Second, the court of public opinion will demand a fall guy for this mess; and probably more than one. While everyone is pointing out Angelo Mozilo, watch for the mortgage brokers to take the brunt of legislative changes and regulatory action that will shut that channel down.
As a mortgage broker myself, I am convinced that the days of wholesale lending are numbered. That the public and politicians will demand, like they do in any crisis, that heads be served on a platter. Some fall-guy must be identified and publicly hung to restore the faith of the masses; the reasoning will go, and who better than the ill-capitalized, poorly defended mortgage broker?

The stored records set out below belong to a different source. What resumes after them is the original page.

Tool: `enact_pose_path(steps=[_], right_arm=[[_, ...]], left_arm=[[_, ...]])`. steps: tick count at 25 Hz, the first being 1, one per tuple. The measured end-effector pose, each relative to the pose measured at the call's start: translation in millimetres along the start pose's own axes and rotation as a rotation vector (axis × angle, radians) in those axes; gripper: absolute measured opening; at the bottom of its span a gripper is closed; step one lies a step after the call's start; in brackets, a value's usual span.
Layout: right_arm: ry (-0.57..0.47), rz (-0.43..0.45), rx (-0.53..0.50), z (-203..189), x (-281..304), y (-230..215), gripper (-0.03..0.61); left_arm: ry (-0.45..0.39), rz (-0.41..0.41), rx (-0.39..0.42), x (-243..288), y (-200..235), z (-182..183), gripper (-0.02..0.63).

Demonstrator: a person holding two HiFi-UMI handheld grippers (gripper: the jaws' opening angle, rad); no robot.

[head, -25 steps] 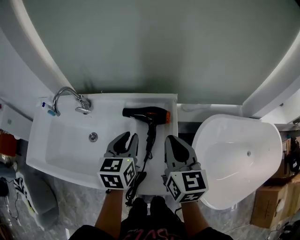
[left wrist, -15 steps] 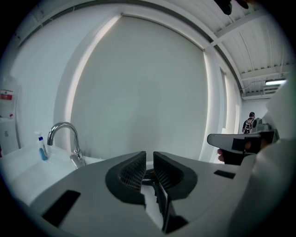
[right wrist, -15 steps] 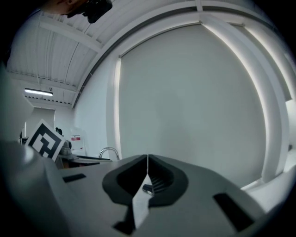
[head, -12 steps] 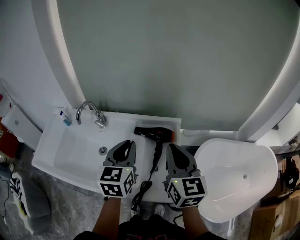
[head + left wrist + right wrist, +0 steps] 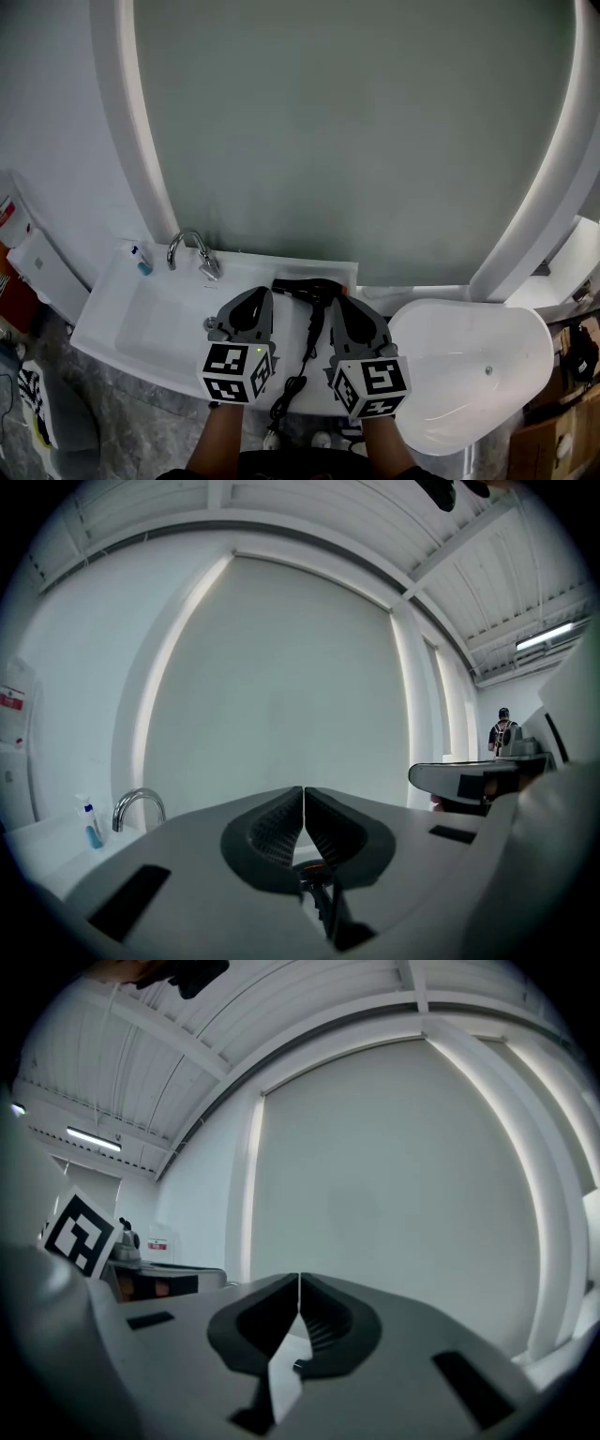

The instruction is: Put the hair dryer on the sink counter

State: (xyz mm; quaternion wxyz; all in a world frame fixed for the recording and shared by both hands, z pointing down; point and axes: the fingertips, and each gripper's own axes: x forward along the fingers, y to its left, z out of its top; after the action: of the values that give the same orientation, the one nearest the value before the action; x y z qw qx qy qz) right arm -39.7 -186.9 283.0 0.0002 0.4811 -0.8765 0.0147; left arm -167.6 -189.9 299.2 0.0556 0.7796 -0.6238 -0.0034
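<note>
1. Hair dryer (image 5: 307, 290) lies on the sink counter (image 5: 246, 266), toward the back, black body crosswise, orange end at the 3 o'clock side. Placement looks done.
2. Left gripper (image 5: 263, 294): jaws have just been closing and now meet tip to tip, with nothing between them. Right gripper (image 5: 340, 302): jaws likewise pressed together, empty. Both sit at 6 o'clock of the dryer, either side of it, not touching it.
3. Cord (image 5: 298, 382) runs from the dryer toward 6 o'clock, between the two grippers, and drops over the counter's front edge.
4. Step in hand, as I read it: clearing away. To do it well, draw both grippers back without brushing the cord. A snag there could drag the dryer toward the edge. Keep the jaws closed so nothing catches.
5. Risk: the hanging cord's weight may tug at the dryer. It is worth checking that the body rests flat.
6. Surface: white glossy counter, smooth, likely slippery. Basin (image 5: 155, 314) at 9 o'clock of the dryer, chrome faucet (image 5: 190, 248) at 10 o'clock, and a small blue-tipped item (image 5: 142, 266) beyond it.
7. Room: large grey panel (image 5: 356, 131) with a white curved frame at 12 o'clock. White tub (image 5: 469, 361) at 3 o'clock. Mottled grey floor (image 5: 112, 394). Cardboard boxes (image 5: 553, 441) at 4 o'clock.
</note>
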Motion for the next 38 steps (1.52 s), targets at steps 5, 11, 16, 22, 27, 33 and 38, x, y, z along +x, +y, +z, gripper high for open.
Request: enact_pose_path(steps=[5,11,16,22,27,33,38], right_arm=[[-0.040,-0.024,-0.014,13.9,-9.9,-3.7,0.021],[-0.067,-0.052,-0.028,27.8,-17.1,-10.2,0.021],[-0.070,-0.071,-0.039,32.0,-21.5,-14.1,0.021],[-0.062,-0.079,-0.046,31.2,-22.5,-14.1,0.021],[-0.062,-0.076,-0.050,32.0,-25.4,-13.7,0.020],[-0.053,-0.070,-0.048,28.2,-25.0,-16.4,0.020],[-0.046,-0.071,-0.042,24.8,-21.2,-20.9,0.021]], left_arm=[[-0.059,-0.018,0.026,-5.2,-8.6,20.5,0.012],[-0.117,-0.051,0.077,-4.9,-23.3,46.1,0.012],[-0.116,-0.042,0.074,-3.7,-19.4,45.8,0.011],[-0.132,-0.039,0.055,-7.8,-12.0,48.7,0.012],[-0.134,-0.037,0.063,-12.1,-14.3,48.7,0.011],[-0.131,-0.039,0.064,-10.8,-16.0,47.0,0.011],[-0.124,-0.042,0.058,-5.5,-16.0,43.7,0.011]])
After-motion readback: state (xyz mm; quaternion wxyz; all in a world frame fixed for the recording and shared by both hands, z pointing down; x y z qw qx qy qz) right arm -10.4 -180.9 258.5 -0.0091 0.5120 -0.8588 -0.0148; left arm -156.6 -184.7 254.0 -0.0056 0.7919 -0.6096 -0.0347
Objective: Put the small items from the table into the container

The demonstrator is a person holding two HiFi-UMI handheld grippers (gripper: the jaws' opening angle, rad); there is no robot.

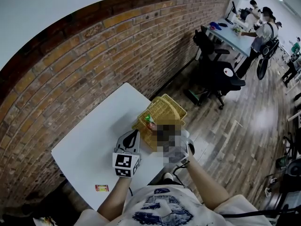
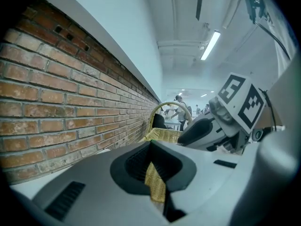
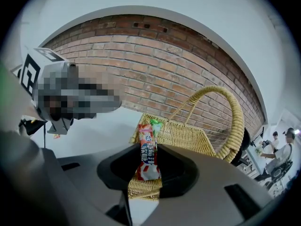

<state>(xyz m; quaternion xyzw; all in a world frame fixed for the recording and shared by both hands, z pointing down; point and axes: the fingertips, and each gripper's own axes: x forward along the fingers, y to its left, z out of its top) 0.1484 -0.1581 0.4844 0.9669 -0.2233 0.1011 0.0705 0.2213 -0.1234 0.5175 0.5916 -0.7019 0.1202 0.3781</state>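
Observation:
A woven wicker basket [image 1: 164, 111] with an arched handle [image 3: 231, 112] stands at the white table's [image 1: 89, 145] right edge. My left gripper [image 1: 136, 134] is shut on the basket's near rim; a strip of wicker [image 2: 155, 181] sits pinched between its jaws. My right gripper [image 3: 146, 163] is shut on a red snack packet [image 3: 146, 150], held upright just in front of and above the basket's rim. From the head view the packet [image 1: 149, 122] shows at the basket's left edge, and the right gripper [image 1: 165, 134] is mostly hidden under a blurred patch.
A small red packet [image 1: 101, 188] lies near the table's front edge. A brick wall [image 1: 94, 65] runs along the table's far side. Office chairs [image 1: 216, 74], desks and people stand on the wooden floor at the far right.

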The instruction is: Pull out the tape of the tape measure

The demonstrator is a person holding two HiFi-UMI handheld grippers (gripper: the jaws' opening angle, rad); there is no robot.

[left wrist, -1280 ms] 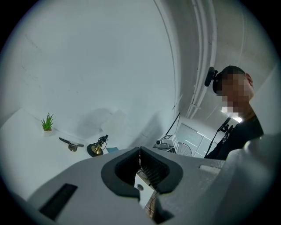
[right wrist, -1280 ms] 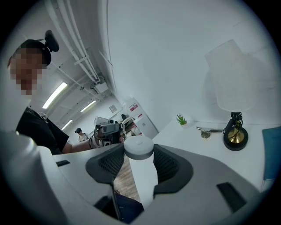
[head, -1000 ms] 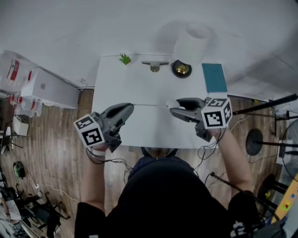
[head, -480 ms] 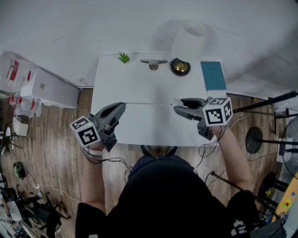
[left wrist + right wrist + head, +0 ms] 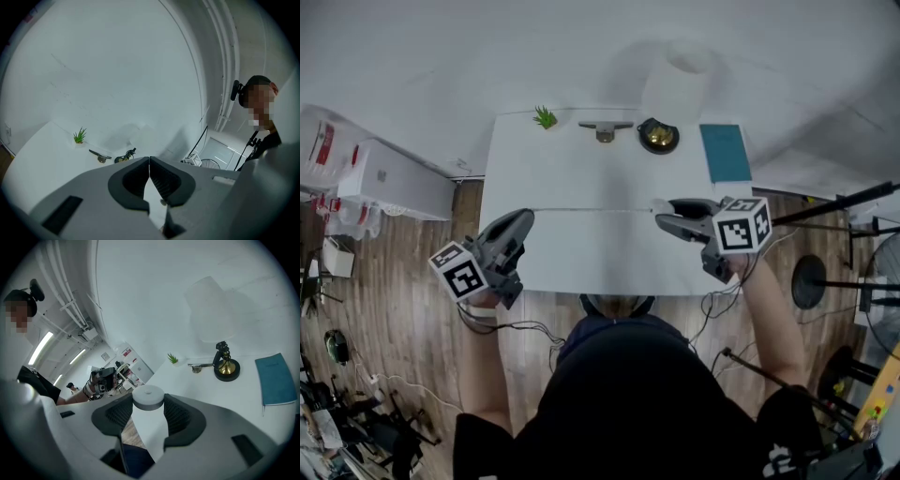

Lest you start to think that I am a broker-sympathizer, let me reiterate my disdain for the majority of people in my industry. Let me refer you back to the, now more than, 600 articles outlining the absurdity and attrocity that is mortgage brokering and lending. Let me remind you that I have written extensively on the fraud perpetuated by mortgage brokers. Let me clearly state that there are terrible people occupying the mortgage broker role. However, let me also point out that there are equal evils in all levels of the mortgage lending pyramid; and that retail lenders are equally culpable in the massive scam that has been the mortgage industry. But it will be the mortgage brokers that bear this brunt, there is no doubt in my mind. Good or bad alike - they will be the ones sacrificed to the God of Public Opinion.
Surely, not the large banks and lending institutions who developed and sold the ridiculous products; paying mortgage brokers massive kick-backs to push them on to poorly-informed customers. Not them, for they have donated too much money and have hired layers of legal counsel that can stymie any chance at a quick and public trial and execution.
No, it will fall in to the laps of brokers, the small business owners, the 3 man mortgage shops. They will be strung up like the boogeyman (that some surely are) and eliminated from the lending framework. And when that is done the public will rest at ease, and the lenders will get back to making their millions and all will be right with the world…except it won’t.